Can the Olympics Take the Heat?
Maybe every athlete went to the Tokyo Olympics secretly worried that they hadn’t prepared enough for the challenge. I know I did. Would my performance be affected by the 13 hour time difference? Could I endure the long hours in front of a screen while juggling my beer and my ice cream?
Fortunately, my months of indoor pandemic training – “Ted Lasso”, “The Last Dance”, “Sunderland ‘Til I Die” – have paid off. The rewards over the past two weeks have been countless, delicious and often astonishing. Briton Charlotte Worthington pulls off a 360-degree back flip to win the women’s freestyle BMX. Carissa Moore of Hawaii with the very first gold medal in women’s surfing. These exuberant high jumpers. Katie Ledecky. Allyson Felix.
For any other organism on Earth, competition is a strictly Malthusian affair: hunting, hiding, growing, spawning, repeating. During evolution, this tension has brought about wonderful morphological adaptations. Velvet worms. Ultraviolet flying squirrels. Electroactive bacteria. Monkfish and their living little friends.
Humans could be the first species for which this type of competition ceased to matter. (Of course, only a species with a disproportionate cerebral cortex would dare to think so.) So we invented the Olympics, a showcase of human motivation in its purest and largest niche. Canoe slalom. Hammer throw. Trampoline gymnastics. Table tennis. There is also meta-competition: new sports are emerging, duller sports (croquet, do you mind?) Are disappearing.
It is fair to wonder if such a species could not conceive and televise an even more noble competitive outlet. “What if nations compete for the best programs to reduce maternal mortality?
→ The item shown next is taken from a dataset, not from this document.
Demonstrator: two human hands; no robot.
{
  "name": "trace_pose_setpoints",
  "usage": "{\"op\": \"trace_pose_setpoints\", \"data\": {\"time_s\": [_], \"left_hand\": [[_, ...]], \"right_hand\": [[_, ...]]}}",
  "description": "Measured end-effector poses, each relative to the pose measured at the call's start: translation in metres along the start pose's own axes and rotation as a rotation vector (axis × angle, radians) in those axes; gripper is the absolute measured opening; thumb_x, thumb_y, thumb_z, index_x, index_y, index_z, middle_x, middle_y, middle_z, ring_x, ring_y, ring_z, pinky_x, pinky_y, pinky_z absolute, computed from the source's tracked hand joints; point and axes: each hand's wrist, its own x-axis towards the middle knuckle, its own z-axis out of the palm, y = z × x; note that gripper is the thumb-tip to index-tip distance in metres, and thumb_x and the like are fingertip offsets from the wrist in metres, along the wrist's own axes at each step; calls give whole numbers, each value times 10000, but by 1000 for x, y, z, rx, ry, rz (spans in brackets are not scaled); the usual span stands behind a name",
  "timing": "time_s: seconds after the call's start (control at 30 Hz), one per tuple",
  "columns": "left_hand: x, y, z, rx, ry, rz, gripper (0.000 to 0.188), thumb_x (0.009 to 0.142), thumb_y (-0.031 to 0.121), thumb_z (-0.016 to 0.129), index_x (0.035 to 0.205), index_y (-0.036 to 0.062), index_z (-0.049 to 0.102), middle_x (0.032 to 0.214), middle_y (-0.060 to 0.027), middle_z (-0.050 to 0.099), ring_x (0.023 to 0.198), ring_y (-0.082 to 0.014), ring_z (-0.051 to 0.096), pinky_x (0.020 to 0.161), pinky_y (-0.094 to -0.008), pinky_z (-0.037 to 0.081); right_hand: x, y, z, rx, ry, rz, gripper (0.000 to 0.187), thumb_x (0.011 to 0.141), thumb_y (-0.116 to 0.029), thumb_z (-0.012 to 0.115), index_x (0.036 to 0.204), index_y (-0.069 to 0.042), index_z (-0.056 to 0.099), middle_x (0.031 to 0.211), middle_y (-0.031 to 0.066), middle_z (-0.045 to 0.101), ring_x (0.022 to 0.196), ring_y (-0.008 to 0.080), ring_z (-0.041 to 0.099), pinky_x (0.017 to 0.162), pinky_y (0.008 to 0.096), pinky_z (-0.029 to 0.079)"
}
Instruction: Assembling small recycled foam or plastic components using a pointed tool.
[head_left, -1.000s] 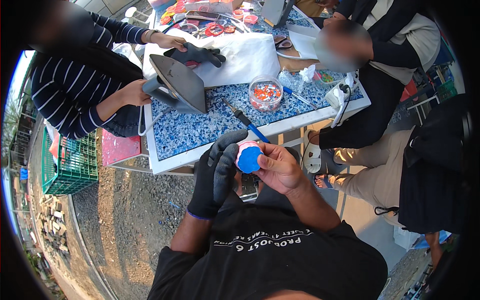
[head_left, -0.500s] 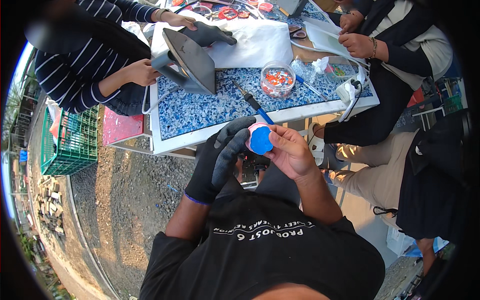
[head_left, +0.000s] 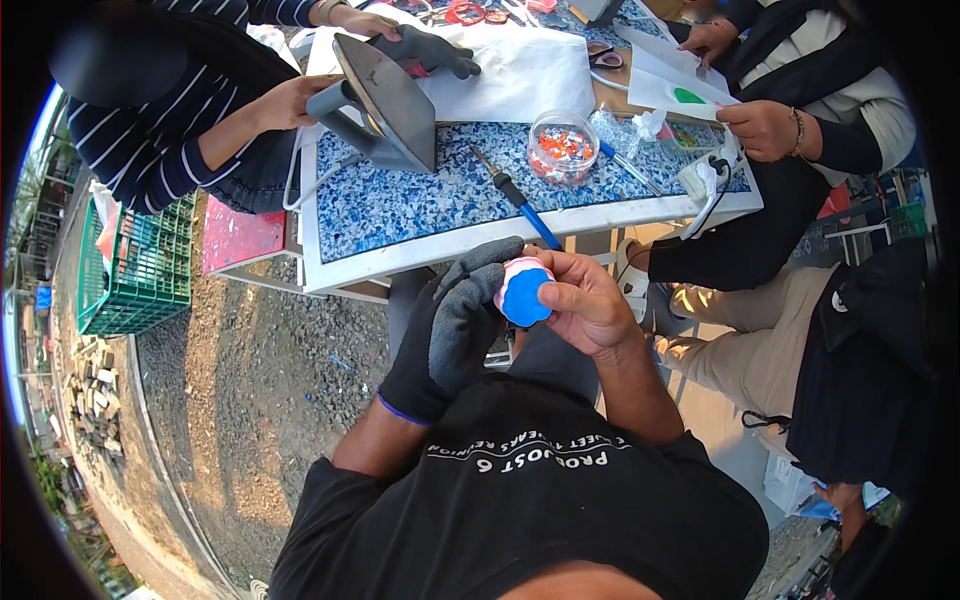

Asked novelist Joyce Hackett on Facebook. “Competitive literacy rates! Countries with the most new readers reach the finals, and then once-illiterate citizens declaim their country’s greatest poets for victory. “
In less than a year – at a record pace – we have developed not one but several vaccines against the deadliest virus in a century. But we still struggle to persuade enough people to take them, even as the virus creates new variants of itself – Alpha, Beta, Delta – like a Greek contest all by itself. We assume we’re done with the old-fashioned competition, but it’s not over with us.
Already, some observers wonder if the Olympics have run their course as a business. The extreme heat and humidity in Tokyo has taken its toll on athletes – climbers, swimmers, runners, tennis players. (The Belgian field hockey team prepared for the conditions by training in a thermal chamber, and the Olympic marathon takes place 500 kilometers cooler.) A 2016 study published in The Lancet found that the warming climate would severely restrict future Summer Games. Winter athletes are increasingly limited in where they can train. Our competitiveness can put us out of the competition, both literally and figuratively.
This will make the viewing daunting, not to mention a daunting life experience on Earth. How are we going to have fun when the wonders of human sport and the natural world start to dry up? Ball race, maybe. Kitchen athletics. No doubt that one way or another, for better or for worse, we will still have curling.